TO DO → Whenever a line below holds the word "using", copy that line.

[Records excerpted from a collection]
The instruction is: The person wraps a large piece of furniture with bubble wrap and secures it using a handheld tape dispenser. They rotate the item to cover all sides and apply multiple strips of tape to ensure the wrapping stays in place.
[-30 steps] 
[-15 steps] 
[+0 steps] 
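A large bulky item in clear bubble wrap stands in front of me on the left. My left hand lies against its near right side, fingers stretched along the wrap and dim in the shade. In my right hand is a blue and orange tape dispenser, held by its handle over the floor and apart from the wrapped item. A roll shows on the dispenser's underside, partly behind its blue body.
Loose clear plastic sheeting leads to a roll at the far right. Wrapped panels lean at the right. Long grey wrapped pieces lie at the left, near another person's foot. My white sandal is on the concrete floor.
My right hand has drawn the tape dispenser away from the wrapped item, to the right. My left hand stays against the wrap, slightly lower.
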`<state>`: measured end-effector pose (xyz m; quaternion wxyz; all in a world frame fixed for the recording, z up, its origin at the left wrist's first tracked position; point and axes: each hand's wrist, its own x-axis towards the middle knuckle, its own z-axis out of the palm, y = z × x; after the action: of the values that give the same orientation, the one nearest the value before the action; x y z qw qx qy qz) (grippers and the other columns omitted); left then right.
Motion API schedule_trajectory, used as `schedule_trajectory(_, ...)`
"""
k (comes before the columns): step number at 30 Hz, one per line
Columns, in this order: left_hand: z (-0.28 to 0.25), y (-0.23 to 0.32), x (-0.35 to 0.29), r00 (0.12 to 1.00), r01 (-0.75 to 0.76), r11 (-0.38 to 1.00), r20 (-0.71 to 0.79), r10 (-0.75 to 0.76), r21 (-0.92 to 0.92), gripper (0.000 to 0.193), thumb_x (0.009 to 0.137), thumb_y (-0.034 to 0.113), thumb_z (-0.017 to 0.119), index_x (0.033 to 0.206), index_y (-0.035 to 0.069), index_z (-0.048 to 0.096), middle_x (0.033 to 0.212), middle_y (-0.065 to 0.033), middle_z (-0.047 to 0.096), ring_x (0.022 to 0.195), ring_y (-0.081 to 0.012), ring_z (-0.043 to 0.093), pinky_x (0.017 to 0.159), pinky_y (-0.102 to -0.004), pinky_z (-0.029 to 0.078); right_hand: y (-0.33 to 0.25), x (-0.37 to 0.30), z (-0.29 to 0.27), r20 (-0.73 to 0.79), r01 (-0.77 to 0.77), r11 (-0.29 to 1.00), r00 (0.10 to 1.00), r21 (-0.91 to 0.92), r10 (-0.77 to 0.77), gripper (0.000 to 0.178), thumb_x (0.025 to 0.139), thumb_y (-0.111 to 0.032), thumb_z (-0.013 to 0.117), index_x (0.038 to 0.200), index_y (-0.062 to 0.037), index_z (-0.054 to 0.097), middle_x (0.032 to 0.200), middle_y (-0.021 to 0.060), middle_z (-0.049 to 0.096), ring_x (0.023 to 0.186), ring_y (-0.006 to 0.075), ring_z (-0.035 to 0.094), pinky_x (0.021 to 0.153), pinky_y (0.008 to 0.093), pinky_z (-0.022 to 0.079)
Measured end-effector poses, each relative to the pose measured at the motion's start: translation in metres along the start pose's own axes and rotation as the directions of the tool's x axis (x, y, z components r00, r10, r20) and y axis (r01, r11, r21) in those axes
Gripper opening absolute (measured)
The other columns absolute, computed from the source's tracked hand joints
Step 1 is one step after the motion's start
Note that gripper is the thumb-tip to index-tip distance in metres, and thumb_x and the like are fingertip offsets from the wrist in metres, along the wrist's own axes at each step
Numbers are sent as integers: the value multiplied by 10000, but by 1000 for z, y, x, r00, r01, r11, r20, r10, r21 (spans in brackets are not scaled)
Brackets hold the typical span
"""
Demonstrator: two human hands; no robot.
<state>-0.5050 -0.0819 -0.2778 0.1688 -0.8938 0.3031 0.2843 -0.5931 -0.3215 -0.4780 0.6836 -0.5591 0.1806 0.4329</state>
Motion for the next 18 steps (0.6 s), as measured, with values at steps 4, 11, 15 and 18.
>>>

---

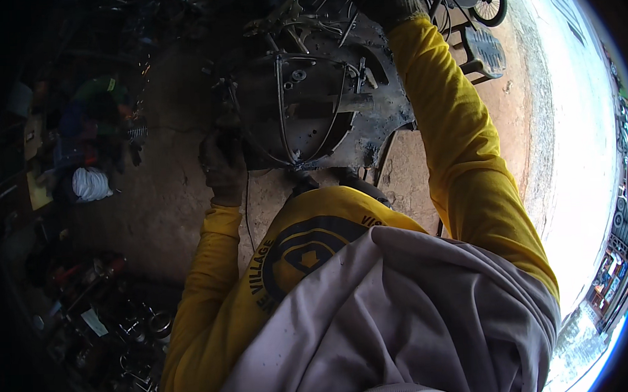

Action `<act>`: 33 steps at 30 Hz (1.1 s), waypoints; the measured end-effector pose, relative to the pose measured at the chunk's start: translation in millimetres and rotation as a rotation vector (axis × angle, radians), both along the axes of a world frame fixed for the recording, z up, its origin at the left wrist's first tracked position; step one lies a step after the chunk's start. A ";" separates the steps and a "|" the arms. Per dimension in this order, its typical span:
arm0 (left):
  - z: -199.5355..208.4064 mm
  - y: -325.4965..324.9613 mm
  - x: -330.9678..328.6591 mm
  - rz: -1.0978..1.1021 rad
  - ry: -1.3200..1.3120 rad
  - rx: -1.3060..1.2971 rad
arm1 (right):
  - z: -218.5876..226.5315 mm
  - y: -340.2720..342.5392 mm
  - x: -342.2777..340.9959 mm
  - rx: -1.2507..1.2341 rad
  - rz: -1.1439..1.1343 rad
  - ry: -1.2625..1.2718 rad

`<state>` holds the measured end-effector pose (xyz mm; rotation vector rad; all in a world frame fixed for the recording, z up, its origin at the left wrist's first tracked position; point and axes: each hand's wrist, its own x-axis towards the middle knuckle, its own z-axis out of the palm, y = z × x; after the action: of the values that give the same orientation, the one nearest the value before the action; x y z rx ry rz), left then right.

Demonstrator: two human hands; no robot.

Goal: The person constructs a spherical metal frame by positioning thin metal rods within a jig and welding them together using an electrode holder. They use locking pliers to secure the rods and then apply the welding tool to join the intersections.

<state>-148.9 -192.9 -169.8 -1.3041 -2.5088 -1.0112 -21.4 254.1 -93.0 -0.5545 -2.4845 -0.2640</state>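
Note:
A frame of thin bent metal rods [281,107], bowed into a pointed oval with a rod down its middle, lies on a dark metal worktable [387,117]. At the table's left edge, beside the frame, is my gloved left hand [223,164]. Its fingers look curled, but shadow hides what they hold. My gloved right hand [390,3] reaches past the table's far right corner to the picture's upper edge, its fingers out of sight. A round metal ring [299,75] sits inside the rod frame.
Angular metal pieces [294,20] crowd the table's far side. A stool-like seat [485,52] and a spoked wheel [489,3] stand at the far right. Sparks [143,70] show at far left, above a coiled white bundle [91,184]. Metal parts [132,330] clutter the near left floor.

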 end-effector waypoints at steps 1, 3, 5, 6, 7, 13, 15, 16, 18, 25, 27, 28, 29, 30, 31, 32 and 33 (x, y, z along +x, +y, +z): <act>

WRITTEN SOLUTION →
The instruction is: The person wraps a large piece of furniture with bubble wrap and secures it using a handheld tape dispenser. They rotate the item to cover all sides and apply multiple strips of tape to ensure the wrapping stays in place.
Goal: The person constructs a spherical metal frame by positioning thin metal rods within a jig and welding them together using an electrode holder. They use locking pliers to secure the rods and then apply the welding tool to join the intersections.

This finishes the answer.